Aglea

Yet Another Worm/Exalted crossover


"Okay. Run that by me...again." The woman with the topaz gem in her forehead began to rub it, fighting the pains that always seemed to come with her headaches.

"I am telling you, this isn't a risk!" The man with the amethyst gem advanced a step, hands out as if holding an invisible ball. "The Champion will be perfectly loyal to us-"

"Um, that would be the problem." The woman stood up to reveal her full height, impressively enhanced by her leg operation (and a subtle sign of her less-than-spotless past). "What makes you think that a soul whose every incarnation was on the planet we are attempting to harvest for the Great Maker will be amiable to our plight...at all?" The Autocrat of Arat stared in her fellow's eyes. "Way I see it, if we go with your plan, we end up creating a Voidbringer high priestess out of the vats if your idea works in any way, worst case scenario she shatters and we have an Apostate to add to our troubles."

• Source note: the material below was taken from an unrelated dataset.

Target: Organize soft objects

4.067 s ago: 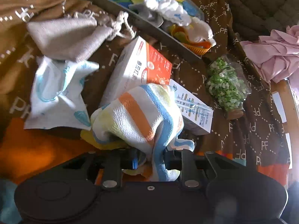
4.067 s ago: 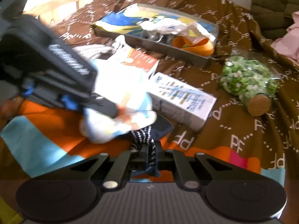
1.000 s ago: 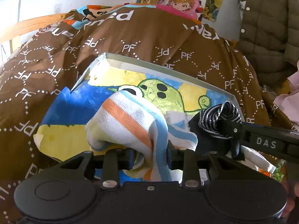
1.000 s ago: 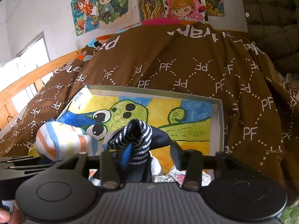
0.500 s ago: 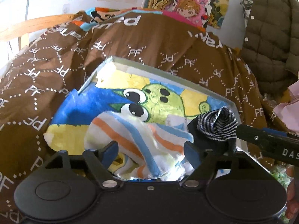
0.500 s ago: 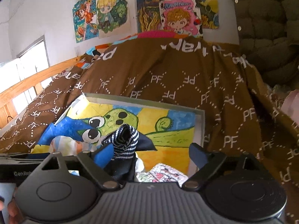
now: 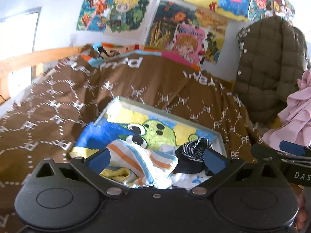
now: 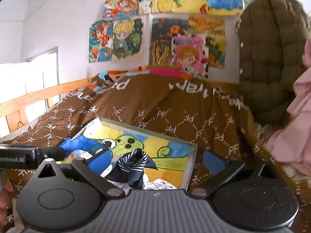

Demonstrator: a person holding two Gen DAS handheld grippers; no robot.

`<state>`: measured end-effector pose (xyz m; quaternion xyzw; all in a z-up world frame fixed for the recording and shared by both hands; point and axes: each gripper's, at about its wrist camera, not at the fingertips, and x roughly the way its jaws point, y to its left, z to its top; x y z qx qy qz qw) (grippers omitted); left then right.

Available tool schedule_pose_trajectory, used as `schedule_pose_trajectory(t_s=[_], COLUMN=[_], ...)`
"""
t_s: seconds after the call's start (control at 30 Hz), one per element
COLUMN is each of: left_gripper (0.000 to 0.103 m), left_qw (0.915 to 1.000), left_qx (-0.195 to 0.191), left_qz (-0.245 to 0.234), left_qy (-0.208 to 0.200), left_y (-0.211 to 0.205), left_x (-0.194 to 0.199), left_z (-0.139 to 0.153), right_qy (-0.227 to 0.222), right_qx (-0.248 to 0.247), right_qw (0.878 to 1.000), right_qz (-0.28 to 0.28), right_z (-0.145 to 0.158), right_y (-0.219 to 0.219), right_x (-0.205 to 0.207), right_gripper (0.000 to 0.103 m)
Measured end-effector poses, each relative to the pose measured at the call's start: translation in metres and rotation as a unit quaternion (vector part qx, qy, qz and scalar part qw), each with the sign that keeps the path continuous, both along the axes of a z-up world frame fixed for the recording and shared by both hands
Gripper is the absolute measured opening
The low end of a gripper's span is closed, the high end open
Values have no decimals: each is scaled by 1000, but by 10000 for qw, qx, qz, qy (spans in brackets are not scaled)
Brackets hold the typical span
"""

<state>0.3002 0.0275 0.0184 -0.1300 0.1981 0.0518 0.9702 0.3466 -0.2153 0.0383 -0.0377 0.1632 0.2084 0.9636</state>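
The orange-and-blue striped cloth [image 7: 136, 162] lies loose in the grey tray [image 7: 165, 111], whose floor bears a green cartoon picture. My left gripper [image 7: 156, 159] hangs just above the cloth; its jaws are opening and the blue pads [image 7: 99, 158] stand clear of it. Beside the cloth, the dark sock with a striped cuff [image 7: 191, 155] rests in the same tray [image 8: 147, 131]. My right gripper [image 8: 157, 162] is over that sock [image 8: 134, 165], its jaws also opening, with neither pad touching it. More soft white items lie under both pieces.
The tray sits on a brown quilt [image 7: 58, 116] with white "PF" marks. An olive puffer jacket [image 7: 268, 68] and a pink garment [image 7: 295, 116] are on the right. A wooden bed rail [image 8: 38, 97] runs along the left, and posters cover the wall.
Both grippers went from shut to wide apart. The striped cloth and the dark sock dropped out of them into the tray. Both grippers drew back and rose.
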Motion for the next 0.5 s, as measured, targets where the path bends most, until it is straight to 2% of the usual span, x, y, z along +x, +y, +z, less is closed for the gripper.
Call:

"That's why he called me." A cloaked woman with a sapphire gem stepped out of the shadows at the back of the office. "I've done my research on the memory logs we have with this soul, and every incarnation-even the more vicious ones-has shown a marked degree towards empathy and a sense of moral clarity that allows her to behave in a utilitarian manner. Odds she will listen to reason."

"Which still doesn't address my problem, Ragra." A man, this one also having a topaz gem but wearing a combat uniform, stepped out from behind his fellow Olgotarch. "She may be one of the children of Autocthon in spirit, and the most virtuous among us, but where did she come from? As far as I understand from Mr. Leoik's report, you just happened to receive, and I quote, 'an odd transmission associated with a distress call', where you found the corpse of the current incarnation in an (admittedly distressing) locker, with an unimprinted Alchemical soulgem growing out of her pineal gland." He looked up. "Forgive my skepticism, but that sounds an awful lot like the neural mutations we've come to associate with those influenced by the Ouranan."

"That is only a theory, Sirin!"

"A theory which your own Sodality put forward, Leoik. My problem is, this reeks of a trap, and possibly the Void."

"If I may have another word..." Ragra pulled out her own dataslate. "That question occurred to me as well, so I had the Luminors and Surgeons to examine the soulgem, and we found that, well, there was indeed signs of the Kronos Lobe, so she is one of the shard bearers. This one, though-this one was entirely specialized to Wyld-shape a soulgem out of the ambient Chaotic energy and then migrate her soul into it. We think that was her entire mutation."

"Still seems like a trap," Sirin grumbled. But he withdrew.

Leoik didn't waste the opportunity. "And this is all secondary to the main point of this discussion; not repeating the First Locust Crusade."

That got the Autocrat's attention. "Go on."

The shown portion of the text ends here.